Хозяин встал и направился на кухню, где занялся приготовлением чая. Он вернулся с подносом в руках, на котором были установлены разные чайные принадлежности.
Мне было хорошо видно, как переводчик заваривает чай. Он ошпарил кипятком чашки, засыпал в чайник чайные листья и залил их кипящей водой. Рука, которой он придерживал край подноса, зашевелилась, чтобы налить нужное количество молока в чашки, затем он добавил заварку и проследил, чтобы чай как следует смешался с молоком.
– Держи!
Он снял крышку с сахарницы и закончил серию своих движений, поставив передо мной повернутую ручкой наискось чашку.
Тогда я впервые обратила внимание на изящность движений его пальцев. В них не было никакой силы: они просто представляли собой сочетание старческих пигментных пятен и зерен красоты с ногтями, бледными настолько, что их можно было бы назвать почти великолепными. В то же время, как только его пальцы приходили в движение, они тревожили все, чего касались, и из них исходила какая-то угроза обладания. Я отпила глоток чая. Вдалеке лодка с туристами, собирающимися нырять, пересекала залив. Город был словно затушеван мерцанием волн.
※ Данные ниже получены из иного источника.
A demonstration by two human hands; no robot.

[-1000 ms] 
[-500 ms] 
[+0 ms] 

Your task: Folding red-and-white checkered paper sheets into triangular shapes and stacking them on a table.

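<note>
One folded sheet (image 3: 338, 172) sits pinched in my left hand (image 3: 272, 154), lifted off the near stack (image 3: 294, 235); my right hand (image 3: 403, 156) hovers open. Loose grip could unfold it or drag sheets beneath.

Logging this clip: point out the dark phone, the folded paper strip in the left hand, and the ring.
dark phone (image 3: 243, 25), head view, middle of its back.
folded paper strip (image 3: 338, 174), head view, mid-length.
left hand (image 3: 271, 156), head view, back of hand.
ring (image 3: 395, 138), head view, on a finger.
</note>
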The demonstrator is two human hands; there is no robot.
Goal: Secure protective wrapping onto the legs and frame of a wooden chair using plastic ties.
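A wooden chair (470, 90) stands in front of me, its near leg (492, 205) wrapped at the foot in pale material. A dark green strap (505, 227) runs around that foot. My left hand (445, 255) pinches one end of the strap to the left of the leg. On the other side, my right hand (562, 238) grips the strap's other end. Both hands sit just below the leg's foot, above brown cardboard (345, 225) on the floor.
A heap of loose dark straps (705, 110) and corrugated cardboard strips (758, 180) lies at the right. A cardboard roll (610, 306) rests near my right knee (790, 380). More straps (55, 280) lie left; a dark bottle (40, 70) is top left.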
Маленькая птичка каштанового цвета опустилась на террасу и тотчас же снова взлетела.
Интересно, не был ли мужчина разочарован потными завитками моих волос на лобке, следами волосков под мышками, оставшимися после бритья, формой и цветом моего потаенного места, про которое нельзя сказать, является ли оно красивым, моими слишком детскими грудями? Связав меня, не был ли он разочарован, увидев, какой я стала уродливой? Не думал ли он, что ему было бы лучше с той, другой женщиной, несмотря на все ее оскорбления?
Переводчик снова накрыл меня своим телом. Он не прижимался и двигался медленно, как если бы прекрасно знал, что связь не прервалась, как если бы хотел довести свое удовольствие до апогея.
Его губы, поползав по моей шее и ушам, засасывали мои губы. Эти поцелуи были совершенно иными, чем те, которыми мы обменивались еще час назад. Одна слизистая оболочка касалась другой, смешивались ароматы сыра и пиццы.
Его руки играли моими грудями. Из-за того, что они были связаны веревкой, груди стали особо чувствительными, ощущая малейшее прикосновение к ним, и мои соски набухали, готовясь быть зажатыми в его пальцах.
Он никогда не снимал пиджака. И даже галстука, разве что запонки с манжет. Он выглядел точно таким же, как когда мы встретились впервые у цветочных часов. Полностью изменился только мой внешний вид.
Он прикасался ко мне только губами, языком и кончиками пальцев, но и этого было больше чем достаточно.
Он не оставлял без внимания ни одну часть моего тела. Я впервые почувствовала, что у меня существуют лопатки, виски, мочки ушей и анус. Он старательно ласкал их, смачивал своей слюной, касался губами.
Я зажмурилась. Так я могла острее ощущать, с какой частью тела он совершает постыдные действия. Виниловое покрытие дивана неприятно прилипало к моей спине. Я перестала дрожать, но покрылась крупными каплями пота.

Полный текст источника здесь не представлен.